Walter Isard, Yun Ho Chung
July 1, 2001
This working paper speaks of "art and science" of nuancing conflicts in an unusual manner. We use the word "art" specifically to designate non-scientific factors. But when we employ the term "art and science" we have in mind the use of non-economic factors, for example diplomatic know-how and negotiation skill, that can be added to and, even more, intertwined with that which emanates from a rigorous scientific analysis of a conflict. We use the word nuancing to signify small, gradual shifting in positions that parties to a conflict make. The senior author of this paper has had close to 60 years of work with scientific economics and regional science. In the 1940s he was one of the first readers of the monumental work of von Neumann and Morgenstern on game theory — a work that was expected to solve many significant conflicts.

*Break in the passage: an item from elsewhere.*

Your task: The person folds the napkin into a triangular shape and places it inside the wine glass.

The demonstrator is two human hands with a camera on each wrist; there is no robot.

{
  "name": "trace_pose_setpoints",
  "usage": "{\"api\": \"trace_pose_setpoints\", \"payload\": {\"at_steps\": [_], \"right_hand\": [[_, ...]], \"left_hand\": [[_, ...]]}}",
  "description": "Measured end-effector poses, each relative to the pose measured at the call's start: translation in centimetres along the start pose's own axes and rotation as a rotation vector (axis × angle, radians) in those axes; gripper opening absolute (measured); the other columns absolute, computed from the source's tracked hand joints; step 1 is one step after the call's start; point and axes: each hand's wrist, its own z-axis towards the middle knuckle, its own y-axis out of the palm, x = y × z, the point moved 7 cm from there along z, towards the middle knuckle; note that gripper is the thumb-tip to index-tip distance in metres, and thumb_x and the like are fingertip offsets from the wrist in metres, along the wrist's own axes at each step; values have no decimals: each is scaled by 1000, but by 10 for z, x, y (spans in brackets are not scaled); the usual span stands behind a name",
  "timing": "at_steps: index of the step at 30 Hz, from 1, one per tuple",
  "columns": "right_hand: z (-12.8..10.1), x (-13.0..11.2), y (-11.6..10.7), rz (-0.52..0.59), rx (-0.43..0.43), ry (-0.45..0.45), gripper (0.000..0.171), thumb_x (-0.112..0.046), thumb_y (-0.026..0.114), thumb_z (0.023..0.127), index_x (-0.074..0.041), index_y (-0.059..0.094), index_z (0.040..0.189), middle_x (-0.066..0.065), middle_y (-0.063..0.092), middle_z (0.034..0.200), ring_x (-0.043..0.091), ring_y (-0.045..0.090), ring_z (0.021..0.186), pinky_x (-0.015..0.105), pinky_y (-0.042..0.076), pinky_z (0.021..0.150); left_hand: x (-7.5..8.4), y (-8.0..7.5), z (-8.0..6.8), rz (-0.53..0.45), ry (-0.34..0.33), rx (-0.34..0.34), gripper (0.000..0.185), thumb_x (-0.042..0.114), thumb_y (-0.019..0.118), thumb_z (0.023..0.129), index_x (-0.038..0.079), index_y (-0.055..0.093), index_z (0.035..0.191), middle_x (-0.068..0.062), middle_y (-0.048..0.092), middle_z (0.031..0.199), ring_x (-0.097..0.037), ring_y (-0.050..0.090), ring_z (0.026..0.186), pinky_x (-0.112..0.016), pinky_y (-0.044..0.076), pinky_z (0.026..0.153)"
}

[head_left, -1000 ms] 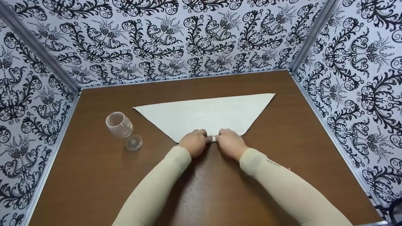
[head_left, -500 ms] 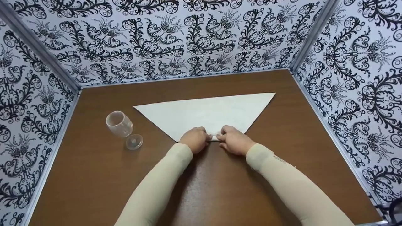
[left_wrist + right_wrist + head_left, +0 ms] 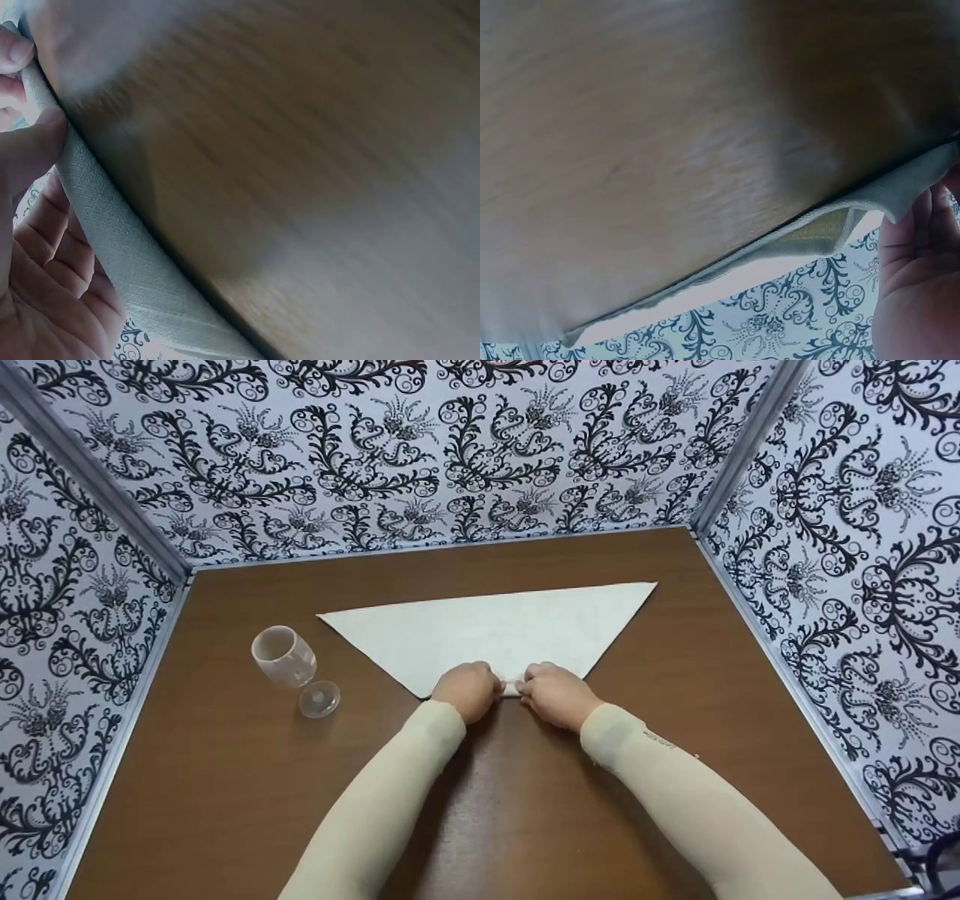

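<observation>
A white cloth napkin lies flat on the table, its long straight edge at the back and its narrower front edge rolled or folded over. My left hand pinches that front fold left of its middle; the thumb presses on the fold in the left wrist view, with the other fingers behind the cloth. Close beside it, my right hand grips the same fold, leaving a short strip between the two. In the right wrist view the folded edge gapes a little beside the hand; those fingertips are mostly out of frame.
A clear stemmed glass stands on the brown wooden table, left of the napkin. Patterned walls enclose the table at the back and both sides.
The right hand shifted slightly right and its fingers loosened, then it came back to the fold. The left hand moved very little. Napkin and glass stay in place.
</observation>
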Motion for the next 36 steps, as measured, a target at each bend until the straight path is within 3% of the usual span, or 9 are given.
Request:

Unfortunately, that work and numerous other works by economists, regional scientists and others who have improved and greatly extended game and related theory has had little effective application. Why is this so? The answer lies in the fact they have given only lip-service to non-economic factors such as politics, social conditions and culture. They have in general failed to integrate effectively both the scientific and nonscientific factors. We, too, in Peace Science have failed at effective application. What do we have to say on the Arab/Israel conflict, the Kashimir conflict, the possible forthcoming China/Taiwan conflict? Hence, our thrust in this paper is to urge that we move in the direction of bringing into our studies more of the key nonscientific factors and into our fold scholars who have ability at communication to develop ways to call to the attention of decision makers, political figures, negotiators, mediators and others the findings of our advanced scientific studies modified by such non-scientific factors.